Stored dataset items:
+ + +
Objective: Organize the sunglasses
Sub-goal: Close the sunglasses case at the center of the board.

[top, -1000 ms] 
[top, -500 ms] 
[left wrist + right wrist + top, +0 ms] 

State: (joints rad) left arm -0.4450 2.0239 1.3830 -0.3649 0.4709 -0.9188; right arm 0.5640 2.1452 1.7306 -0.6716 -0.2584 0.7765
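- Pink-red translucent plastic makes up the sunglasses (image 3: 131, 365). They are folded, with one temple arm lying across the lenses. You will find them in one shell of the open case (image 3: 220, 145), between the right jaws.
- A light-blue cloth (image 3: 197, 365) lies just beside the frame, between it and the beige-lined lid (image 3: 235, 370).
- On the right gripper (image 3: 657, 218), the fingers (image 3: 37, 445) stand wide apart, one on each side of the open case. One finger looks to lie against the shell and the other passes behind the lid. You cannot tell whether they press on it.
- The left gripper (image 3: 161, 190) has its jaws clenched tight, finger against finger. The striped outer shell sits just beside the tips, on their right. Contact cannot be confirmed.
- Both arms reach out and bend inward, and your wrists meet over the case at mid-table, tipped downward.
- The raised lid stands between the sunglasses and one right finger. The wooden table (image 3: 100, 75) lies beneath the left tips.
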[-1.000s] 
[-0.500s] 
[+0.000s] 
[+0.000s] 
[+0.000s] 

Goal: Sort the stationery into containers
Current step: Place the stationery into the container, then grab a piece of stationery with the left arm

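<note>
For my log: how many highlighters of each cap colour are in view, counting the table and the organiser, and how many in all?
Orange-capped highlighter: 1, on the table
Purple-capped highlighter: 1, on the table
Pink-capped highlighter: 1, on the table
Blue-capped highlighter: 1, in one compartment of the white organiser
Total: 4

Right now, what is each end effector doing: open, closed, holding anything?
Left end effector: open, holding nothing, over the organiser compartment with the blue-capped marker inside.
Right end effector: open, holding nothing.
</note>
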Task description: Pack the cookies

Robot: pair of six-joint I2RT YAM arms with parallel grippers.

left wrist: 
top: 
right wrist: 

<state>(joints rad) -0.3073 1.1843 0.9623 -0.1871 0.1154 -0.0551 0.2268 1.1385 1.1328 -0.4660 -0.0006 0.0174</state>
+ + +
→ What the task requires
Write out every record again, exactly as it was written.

→ Exercise answer
Objective: Organize the sunglasses
Sub-goal: Close the sunglasses case at the center of the board.

[top, -1000 ms] 
[top, -500 ms] 
[left wrist + right wrist + top, +0 ms] 

State: (joints rad) left arm -0.4450 2.0239 1.3830 -0.3649 0.4709 -0.9188; right arm 0.5640 2.1452 1.7306 -0.6716 -0.2584 0.7765
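- Pink-red translucent plastic makes up the sunglasses (image 3: 131, 365). They are folded, with one temple arm lying across the lenses. You will find them in one shell of the open case (image 3: 220, 145), between the right jaws.
- A light-blue cloth (image 3: 197, 365) lies just beside the frame, between it and the beige-lined lid (image 3: 235, 370).
- On the right gripper (image 3: 657, 218), the fingers (image 3: 37, 445) stand wide apart, one on each side of the open case. One finger looks to lie against the shell and the other passes behind the lid. You cannot tell whether they press on it.
- The left gripper (image 3: 161, 190) has its jaws clenched tight, finger against finger. The striped outer shell sits just beside the tips, on their right. Contact cannot be confirmed.
- Both arms reach out and bend inward, and your wrists meet over the case at mid-table, tipped downward.
- The raised lid stands between the sunglasses and one right finger. The wooden table (image 3: 100, 75) lies beneath the left tips.
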[-1.000s] 
[-0.500s] 
[+0.000s] 
[+0.000s] 
[+0.000s] 

Goal: Sort the stationery into containers
Current step: Place the stationery into the container, then grab a piece of stationery with the left arm

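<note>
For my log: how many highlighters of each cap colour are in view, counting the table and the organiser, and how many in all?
Orange-capped highlighter: 1, on the table
Purple-capped highlighter: 1, on the table
Pink-capped highlighter: 1, on the table
Blue-capped highlighter: 1, in one compartment of the white organiser
Total: 4

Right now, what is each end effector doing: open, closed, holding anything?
Left end effector: open, holding nothing, over the organiser compartment with the blue-capped marker inside.
Right end effector: open, holding nothing.
</note>
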Task description: Pack the cookies

Robot: pair of six-joint I2RT YAM arms with parallel grippers.

left wrist: 
top: 
right wrist: 

<state>(joints rad) -0.3073 1.1843 0.9623 -0.1871 0.1154 -0.0551 0.2268 1.1385 1.1328 -0.4660 -0.0006 0.0174</state>

What the exercise required is now done.